Was the connection with speculative execution already being discussed openly? I know about https://cyber.wtf/2017/07/28/negative-result-reading-kernel-..., but not about anything between that and 28 Dec suggesting someone made it work and that's the reason for KPTI.
If it wasn't in the open, seems...not ideal embargo-wise for AMD to leak it there. Though no one's in that thread complaining about the disclosure, so maybe they either think that part is already known to anyone looking closely, or just don't think it's a very big piece of the exploit puzzle (like, finding the way to get info out a side channel was the hard part).
It wasn't publicly acknowledged but people figured it out already. Take a look at https://news.ycombinator.com/item?id=16046636 (both the article and the comments) for example. This wasn't going to stay secret much longer.

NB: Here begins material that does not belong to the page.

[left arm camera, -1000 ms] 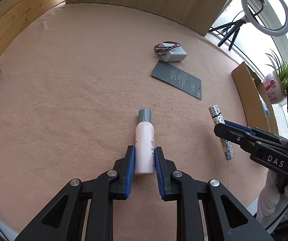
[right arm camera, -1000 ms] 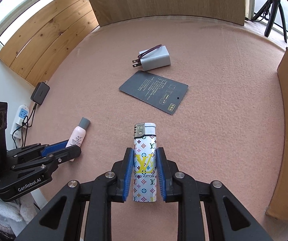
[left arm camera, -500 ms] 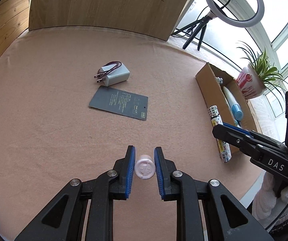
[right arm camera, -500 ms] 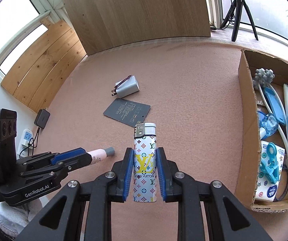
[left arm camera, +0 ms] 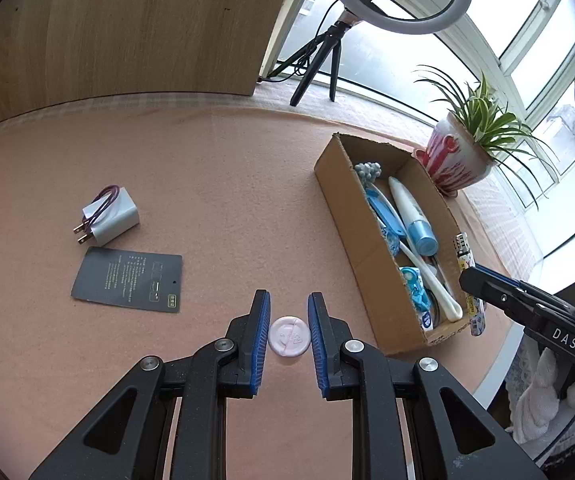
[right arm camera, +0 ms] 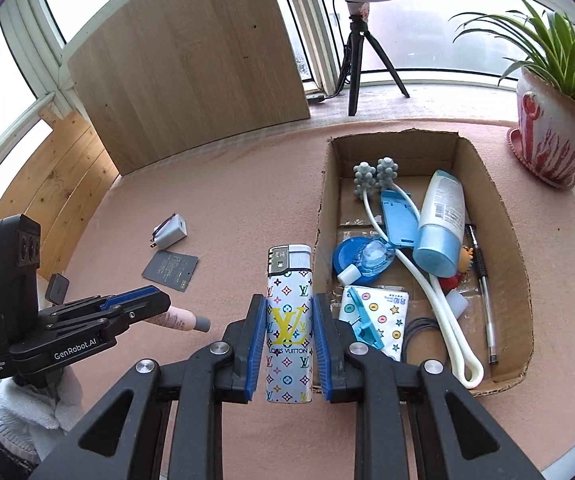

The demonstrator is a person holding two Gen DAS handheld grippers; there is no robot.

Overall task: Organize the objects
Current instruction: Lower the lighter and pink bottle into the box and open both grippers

https://twitter.com/dougallj has released source code (https://t.co/vaaMyajriH) which partially reproduces the problem. you need a little bit of tweaking to read kernel memory and to read the actual values. from his twitter and from i've observed sometimes the speculative code will see 0 and sometimes it will see the correct value. he speculates that it might work if the value is already in the cache.
This is going to have dramatic effect on the cloud computing market. It might make sense to make sure any VMs you run are on AMD processors or it can really hurt your performance and basically cost you more to do the same workload.
It also seems, from early benchmarks, this can slaughter performance with databases.
Don't worry. I don't think that there will be two separate kernels for Intel and AMD. I think performance drop will be on both CPUs no matter has it the bug or not.
This feels like a big FU to Intel. I've heard this patch can slow down programs like du by 50%. Does that mean AMD is going to find itself running twice as fast as competitors?
I think the du case was an outlier. Normal workloads shouldn't be so heavily affected. I am expecting a few percent loss on most programs though. It's basically a larger penalty for making a syscall, which was already a fairly slow operation so performance minded people avoid them in tight loops. It will be bad for people who need to do lots of fast I/O I suspect.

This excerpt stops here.